## Try it
Take the entries below and reproduce exactly the portion that begins at the line containing "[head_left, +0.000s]" and ends at the line containing "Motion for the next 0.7", keeping both ends, dropping pictures, and adding nothing else.

○ ○ ○ ○

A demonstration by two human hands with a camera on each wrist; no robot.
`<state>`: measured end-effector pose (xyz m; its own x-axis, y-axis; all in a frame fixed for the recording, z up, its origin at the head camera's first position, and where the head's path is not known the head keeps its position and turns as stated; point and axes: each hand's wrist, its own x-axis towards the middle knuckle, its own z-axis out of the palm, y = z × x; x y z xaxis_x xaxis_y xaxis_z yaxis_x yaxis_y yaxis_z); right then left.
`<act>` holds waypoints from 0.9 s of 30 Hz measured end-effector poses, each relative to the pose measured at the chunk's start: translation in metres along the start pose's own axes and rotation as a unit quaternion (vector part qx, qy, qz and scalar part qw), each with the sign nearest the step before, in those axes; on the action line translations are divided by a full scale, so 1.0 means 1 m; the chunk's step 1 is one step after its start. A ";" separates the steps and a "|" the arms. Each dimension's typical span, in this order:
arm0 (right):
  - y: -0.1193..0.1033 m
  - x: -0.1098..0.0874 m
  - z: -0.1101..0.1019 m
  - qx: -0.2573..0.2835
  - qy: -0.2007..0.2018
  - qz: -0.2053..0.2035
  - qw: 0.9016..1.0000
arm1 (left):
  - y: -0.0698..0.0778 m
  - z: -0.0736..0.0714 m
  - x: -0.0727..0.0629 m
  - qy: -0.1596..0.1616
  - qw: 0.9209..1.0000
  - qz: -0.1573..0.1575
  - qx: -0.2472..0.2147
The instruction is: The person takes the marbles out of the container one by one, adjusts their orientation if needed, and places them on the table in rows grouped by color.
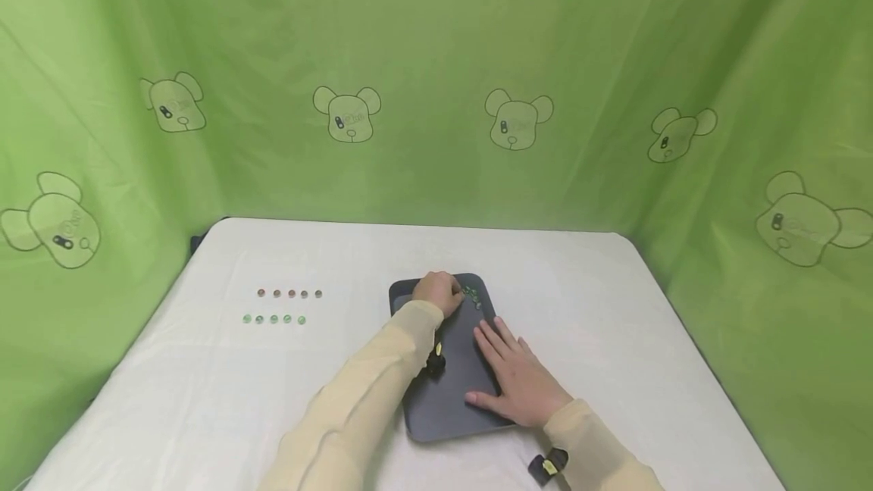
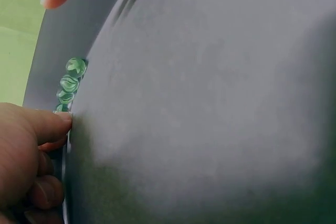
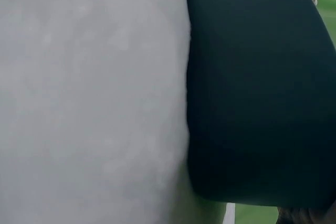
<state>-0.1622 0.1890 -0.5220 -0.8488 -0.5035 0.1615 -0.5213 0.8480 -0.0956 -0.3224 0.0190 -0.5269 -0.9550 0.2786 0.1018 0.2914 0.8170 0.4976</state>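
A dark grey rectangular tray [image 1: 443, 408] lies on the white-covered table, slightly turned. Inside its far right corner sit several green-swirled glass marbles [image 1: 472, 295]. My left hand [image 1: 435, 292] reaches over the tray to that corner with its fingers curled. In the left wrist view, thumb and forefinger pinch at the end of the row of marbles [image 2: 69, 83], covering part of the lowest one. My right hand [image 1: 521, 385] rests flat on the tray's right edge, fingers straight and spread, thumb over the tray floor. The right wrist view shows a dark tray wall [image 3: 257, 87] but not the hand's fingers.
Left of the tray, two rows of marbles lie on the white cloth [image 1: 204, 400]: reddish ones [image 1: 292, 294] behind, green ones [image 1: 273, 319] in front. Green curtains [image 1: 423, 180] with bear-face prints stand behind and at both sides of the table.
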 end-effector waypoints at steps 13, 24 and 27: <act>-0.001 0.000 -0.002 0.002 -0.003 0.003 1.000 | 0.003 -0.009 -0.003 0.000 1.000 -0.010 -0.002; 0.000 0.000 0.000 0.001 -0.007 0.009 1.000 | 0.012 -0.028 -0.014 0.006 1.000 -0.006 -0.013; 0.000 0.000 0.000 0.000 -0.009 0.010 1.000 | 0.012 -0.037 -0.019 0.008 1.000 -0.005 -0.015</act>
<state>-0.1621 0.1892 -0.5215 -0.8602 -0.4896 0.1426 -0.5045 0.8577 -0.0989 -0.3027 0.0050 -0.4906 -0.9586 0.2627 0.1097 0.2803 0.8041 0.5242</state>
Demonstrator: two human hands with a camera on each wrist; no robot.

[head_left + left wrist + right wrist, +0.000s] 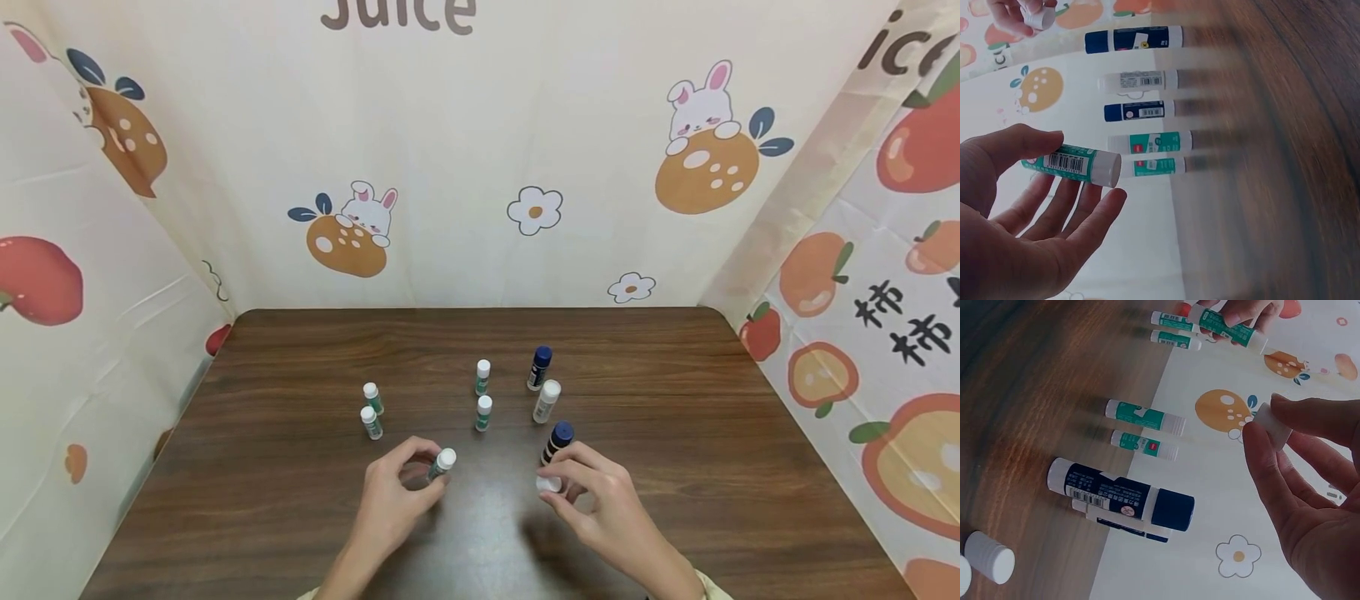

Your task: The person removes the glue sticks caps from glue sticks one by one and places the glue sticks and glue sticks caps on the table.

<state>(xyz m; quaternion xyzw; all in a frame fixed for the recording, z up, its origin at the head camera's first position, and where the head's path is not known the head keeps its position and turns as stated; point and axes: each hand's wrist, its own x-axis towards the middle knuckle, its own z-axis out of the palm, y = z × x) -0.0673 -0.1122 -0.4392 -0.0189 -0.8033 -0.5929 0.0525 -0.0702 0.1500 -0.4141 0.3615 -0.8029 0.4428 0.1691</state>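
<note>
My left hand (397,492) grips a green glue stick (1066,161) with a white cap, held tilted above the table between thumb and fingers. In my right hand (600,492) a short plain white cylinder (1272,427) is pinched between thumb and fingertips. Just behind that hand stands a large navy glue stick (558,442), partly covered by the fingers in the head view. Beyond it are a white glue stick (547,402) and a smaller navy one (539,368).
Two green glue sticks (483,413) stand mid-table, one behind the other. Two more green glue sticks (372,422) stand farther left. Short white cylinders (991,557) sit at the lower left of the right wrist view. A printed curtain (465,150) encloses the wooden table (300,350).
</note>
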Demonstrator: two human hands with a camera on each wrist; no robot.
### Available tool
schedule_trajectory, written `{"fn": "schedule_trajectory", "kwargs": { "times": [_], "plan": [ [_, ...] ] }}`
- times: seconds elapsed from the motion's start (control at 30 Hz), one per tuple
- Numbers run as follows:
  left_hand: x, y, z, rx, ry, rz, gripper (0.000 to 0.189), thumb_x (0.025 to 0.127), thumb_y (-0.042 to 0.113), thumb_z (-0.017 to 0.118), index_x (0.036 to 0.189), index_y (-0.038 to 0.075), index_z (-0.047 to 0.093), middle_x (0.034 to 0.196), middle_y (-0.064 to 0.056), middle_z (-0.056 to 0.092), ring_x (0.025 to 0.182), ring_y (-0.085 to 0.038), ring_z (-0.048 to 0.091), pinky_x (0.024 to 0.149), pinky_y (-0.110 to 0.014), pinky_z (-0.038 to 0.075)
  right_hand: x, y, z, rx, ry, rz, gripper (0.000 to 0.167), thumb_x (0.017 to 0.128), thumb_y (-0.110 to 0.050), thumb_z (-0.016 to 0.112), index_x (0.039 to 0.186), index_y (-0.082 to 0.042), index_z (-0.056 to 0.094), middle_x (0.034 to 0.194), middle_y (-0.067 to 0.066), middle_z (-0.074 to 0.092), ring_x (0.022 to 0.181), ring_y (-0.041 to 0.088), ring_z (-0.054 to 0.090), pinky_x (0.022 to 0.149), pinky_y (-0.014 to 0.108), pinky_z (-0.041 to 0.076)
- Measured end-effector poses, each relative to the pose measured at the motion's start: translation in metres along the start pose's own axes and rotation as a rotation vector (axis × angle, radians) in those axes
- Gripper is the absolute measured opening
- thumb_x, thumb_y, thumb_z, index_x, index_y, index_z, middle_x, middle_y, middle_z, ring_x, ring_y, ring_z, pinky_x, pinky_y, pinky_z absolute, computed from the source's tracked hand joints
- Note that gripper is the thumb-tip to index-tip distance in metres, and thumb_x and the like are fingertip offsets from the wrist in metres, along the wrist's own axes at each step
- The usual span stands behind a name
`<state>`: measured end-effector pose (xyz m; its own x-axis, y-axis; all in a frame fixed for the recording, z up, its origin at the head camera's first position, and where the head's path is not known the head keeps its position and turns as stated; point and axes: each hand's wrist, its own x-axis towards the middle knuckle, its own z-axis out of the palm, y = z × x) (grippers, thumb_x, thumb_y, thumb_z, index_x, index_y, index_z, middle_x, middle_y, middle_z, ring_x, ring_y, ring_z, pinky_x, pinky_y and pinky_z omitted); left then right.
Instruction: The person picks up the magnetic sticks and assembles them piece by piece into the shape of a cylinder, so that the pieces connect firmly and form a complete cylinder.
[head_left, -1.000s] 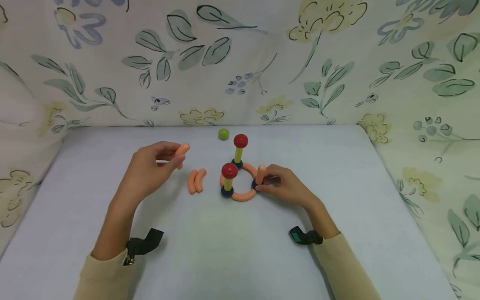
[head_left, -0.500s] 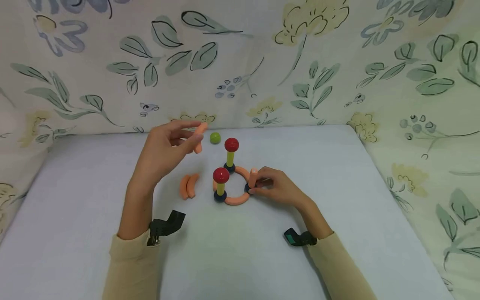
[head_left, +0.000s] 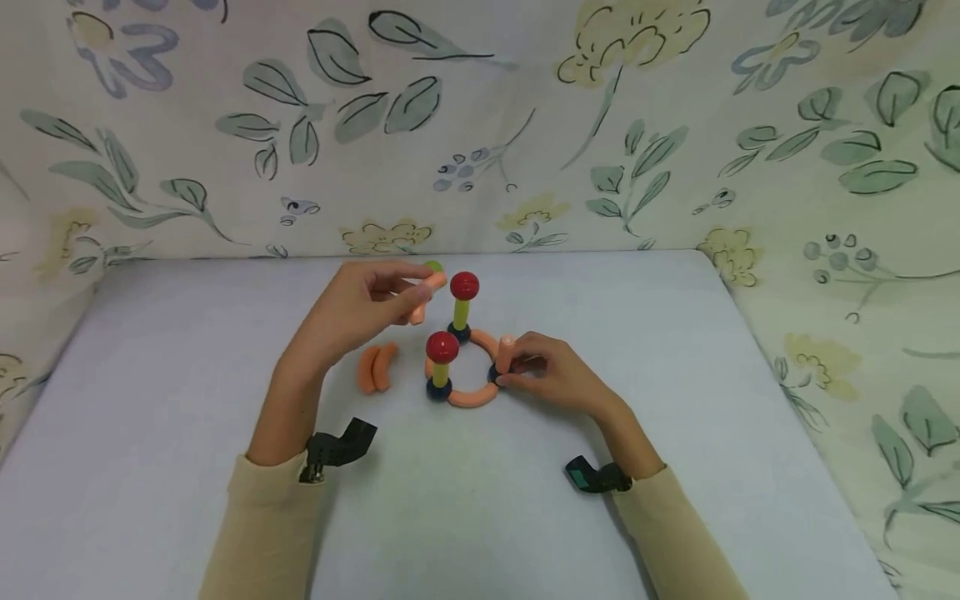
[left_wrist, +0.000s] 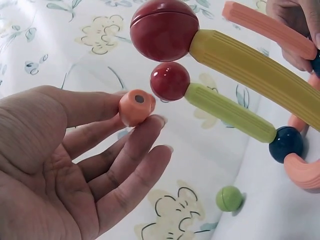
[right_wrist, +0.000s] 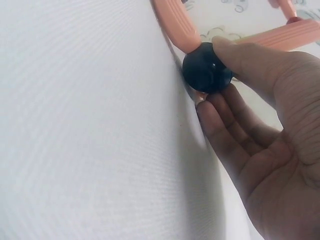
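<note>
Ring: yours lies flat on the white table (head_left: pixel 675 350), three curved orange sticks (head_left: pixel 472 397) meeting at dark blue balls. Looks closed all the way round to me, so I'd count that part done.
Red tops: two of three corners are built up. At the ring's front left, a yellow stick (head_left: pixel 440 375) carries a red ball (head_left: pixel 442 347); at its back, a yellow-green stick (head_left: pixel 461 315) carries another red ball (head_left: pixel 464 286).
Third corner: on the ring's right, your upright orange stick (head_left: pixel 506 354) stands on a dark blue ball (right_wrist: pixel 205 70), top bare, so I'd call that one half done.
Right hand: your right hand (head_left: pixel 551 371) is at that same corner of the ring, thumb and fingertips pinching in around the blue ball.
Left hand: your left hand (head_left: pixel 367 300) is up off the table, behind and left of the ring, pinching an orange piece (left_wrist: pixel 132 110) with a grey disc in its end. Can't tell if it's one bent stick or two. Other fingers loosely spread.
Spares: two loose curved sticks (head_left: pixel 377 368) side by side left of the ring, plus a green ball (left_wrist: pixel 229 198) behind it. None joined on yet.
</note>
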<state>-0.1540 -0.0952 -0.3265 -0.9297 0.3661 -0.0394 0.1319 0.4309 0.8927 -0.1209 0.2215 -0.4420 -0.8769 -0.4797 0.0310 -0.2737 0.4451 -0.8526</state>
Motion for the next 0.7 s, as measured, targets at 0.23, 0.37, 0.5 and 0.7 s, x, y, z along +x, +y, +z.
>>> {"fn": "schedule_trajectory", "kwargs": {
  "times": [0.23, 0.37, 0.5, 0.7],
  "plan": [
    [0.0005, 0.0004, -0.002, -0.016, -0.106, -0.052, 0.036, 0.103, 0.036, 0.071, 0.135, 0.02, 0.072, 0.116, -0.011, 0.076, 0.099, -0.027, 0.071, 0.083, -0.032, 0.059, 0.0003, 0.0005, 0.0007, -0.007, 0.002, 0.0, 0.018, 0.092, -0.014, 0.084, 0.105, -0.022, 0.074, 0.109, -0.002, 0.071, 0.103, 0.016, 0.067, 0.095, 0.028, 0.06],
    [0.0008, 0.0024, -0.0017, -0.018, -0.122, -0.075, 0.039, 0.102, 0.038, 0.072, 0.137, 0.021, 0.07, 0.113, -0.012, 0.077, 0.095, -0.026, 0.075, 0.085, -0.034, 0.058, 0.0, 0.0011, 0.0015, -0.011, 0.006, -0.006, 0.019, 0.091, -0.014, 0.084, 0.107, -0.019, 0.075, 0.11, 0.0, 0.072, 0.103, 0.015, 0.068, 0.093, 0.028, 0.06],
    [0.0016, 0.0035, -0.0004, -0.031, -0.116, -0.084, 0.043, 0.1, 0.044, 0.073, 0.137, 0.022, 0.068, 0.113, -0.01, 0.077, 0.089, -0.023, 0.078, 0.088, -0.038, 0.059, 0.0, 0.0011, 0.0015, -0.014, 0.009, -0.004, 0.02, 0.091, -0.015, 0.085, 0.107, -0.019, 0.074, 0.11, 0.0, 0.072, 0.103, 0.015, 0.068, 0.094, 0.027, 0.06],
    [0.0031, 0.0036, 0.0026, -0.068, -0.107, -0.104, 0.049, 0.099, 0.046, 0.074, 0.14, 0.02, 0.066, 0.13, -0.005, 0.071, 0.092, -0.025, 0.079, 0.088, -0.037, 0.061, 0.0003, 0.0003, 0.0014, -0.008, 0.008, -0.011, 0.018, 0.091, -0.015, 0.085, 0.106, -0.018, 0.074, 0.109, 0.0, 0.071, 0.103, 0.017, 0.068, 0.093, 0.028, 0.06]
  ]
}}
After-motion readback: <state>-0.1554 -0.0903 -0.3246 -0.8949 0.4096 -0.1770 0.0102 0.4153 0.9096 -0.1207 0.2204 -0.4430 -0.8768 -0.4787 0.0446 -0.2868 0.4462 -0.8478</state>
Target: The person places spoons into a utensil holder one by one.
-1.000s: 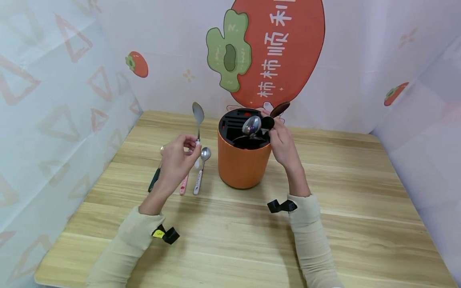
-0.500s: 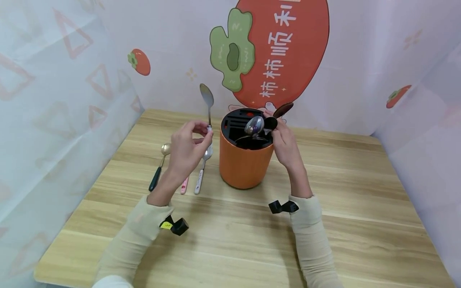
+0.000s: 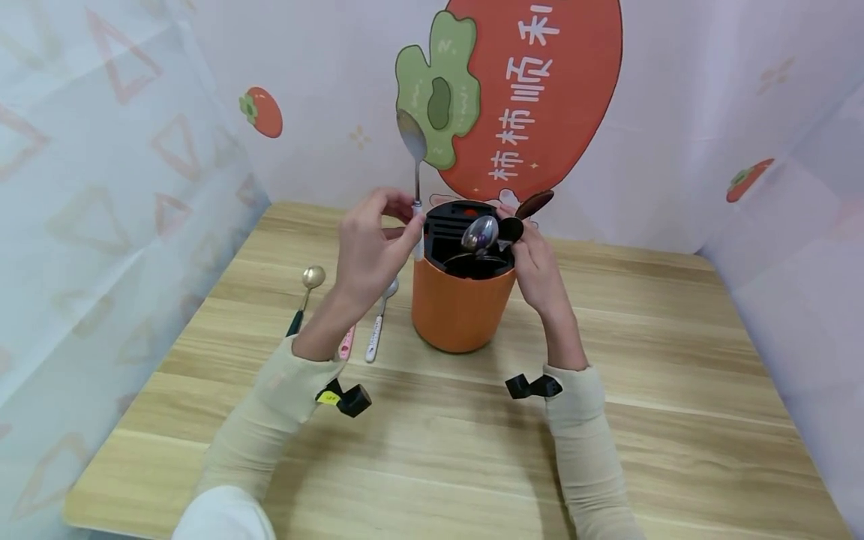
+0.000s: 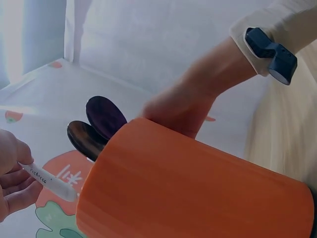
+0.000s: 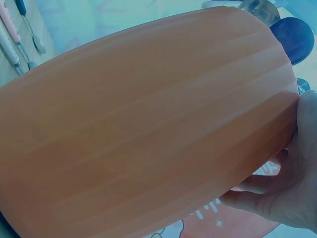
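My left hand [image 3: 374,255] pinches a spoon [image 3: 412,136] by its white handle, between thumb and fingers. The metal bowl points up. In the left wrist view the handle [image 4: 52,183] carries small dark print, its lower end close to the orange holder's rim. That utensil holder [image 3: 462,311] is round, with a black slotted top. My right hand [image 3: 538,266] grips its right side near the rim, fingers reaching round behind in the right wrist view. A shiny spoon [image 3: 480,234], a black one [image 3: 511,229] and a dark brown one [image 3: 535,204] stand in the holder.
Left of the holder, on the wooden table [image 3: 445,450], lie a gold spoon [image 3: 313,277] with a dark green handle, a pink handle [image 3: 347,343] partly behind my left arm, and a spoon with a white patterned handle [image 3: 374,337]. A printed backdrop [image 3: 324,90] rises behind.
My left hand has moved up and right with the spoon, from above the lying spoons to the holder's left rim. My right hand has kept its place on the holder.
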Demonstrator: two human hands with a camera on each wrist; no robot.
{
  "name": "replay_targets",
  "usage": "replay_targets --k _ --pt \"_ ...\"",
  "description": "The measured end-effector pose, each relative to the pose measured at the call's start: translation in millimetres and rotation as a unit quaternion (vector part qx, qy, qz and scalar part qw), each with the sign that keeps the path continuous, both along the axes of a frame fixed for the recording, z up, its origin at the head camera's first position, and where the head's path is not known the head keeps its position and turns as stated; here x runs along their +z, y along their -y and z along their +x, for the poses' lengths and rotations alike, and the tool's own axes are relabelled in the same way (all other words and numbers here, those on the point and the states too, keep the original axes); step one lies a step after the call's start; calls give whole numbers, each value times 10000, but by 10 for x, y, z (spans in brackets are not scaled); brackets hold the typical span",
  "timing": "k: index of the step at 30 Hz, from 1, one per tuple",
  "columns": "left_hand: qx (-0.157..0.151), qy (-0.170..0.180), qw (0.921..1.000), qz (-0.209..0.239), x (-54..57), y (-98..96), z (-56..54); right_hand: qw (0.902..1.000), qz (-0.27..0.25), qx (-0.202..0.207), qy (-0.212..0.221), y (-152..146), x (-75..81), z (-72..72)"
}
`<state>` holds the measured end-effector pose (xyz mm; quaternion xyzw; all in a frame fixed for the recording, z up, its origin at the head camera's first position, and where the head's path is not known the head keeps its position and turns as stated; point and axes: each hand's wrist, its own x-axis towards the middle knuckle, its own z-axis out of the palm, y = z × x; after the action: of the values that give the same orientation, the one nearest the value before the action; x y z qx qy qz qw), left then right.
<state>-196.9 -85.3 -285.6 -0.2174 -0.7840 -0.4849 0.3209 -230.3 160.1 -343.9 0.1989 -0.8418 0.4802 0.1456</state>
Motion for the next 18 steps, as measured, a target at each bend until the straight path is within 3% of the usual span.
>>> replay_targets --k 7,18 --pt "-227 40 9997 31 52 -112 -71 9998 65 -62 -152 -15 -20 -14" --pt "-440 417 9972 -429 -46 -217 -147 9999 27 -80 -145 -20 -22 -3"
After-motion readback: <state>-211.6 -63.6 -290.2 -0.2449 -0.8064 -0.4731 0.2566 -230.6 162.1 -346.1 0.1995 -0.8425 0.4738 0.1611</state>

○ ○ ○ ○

## Output
[head_left, +0.000s] 
[left_wrist, +0.000s] 
[right_wrist, +0.000s] 
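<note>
Ring: yours lies flat on the white table (head_left: pixel 675 350), three curved orange sticks (head_left: pixel 472 397) meeting at dark blue balls. Looks closed all the way round to me, so I'd count that part done.
Red tops: two of three corners are built up. At the ring's front left, a yellow stick (head_left: pixel 440 375) carries a red ball (head_left: pixel 442 347); at its back, a yellow-green stick (head_left: pixel 461 315) carries another red ball (head_left: pixel 464 286).
Third corner: on the ring's right, your upright orange stick (head_left: pixel 506 354) stands on a dark blue ball (right_wrist: pixel 205 70), top bare, so I'd call that one half done.
Right hand: your right hand (head_left: pixel 551 371) is at that same corner of the ring, thumb and fingertips pinching in around the blue ball.
Left hand: your left hand (head_left: pixel 367 300) is up off the table, behind and left of the ring, pinching an orange piece (left_wrist: pixel 132 110) with a grey disc in its end. Can't tell if it's one bent stick or two. Other fingers loosely spread.
Spares: two loose curved sticks (head_left: pixel 377 368) side by side left of the ring, plus a green ball (left_wrist: pixel 229 198) behind it. None joined on yet.
</note>
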<state>-0.1540 -0.0952 -0.3265 -0.9297 0.3661 -0.0394 0.1319 0.4309 0.8927 -0.1209 0.2215 -0.4420 -0.8769 -0.4797 0.0310 -0.2737 0.4451 -0.8526</state>
Motion for the next 0.7 s, as measured, targets at 0.23, 0.37, 0.5 and 0.7 s, x, y, z along +x, +y, +z.

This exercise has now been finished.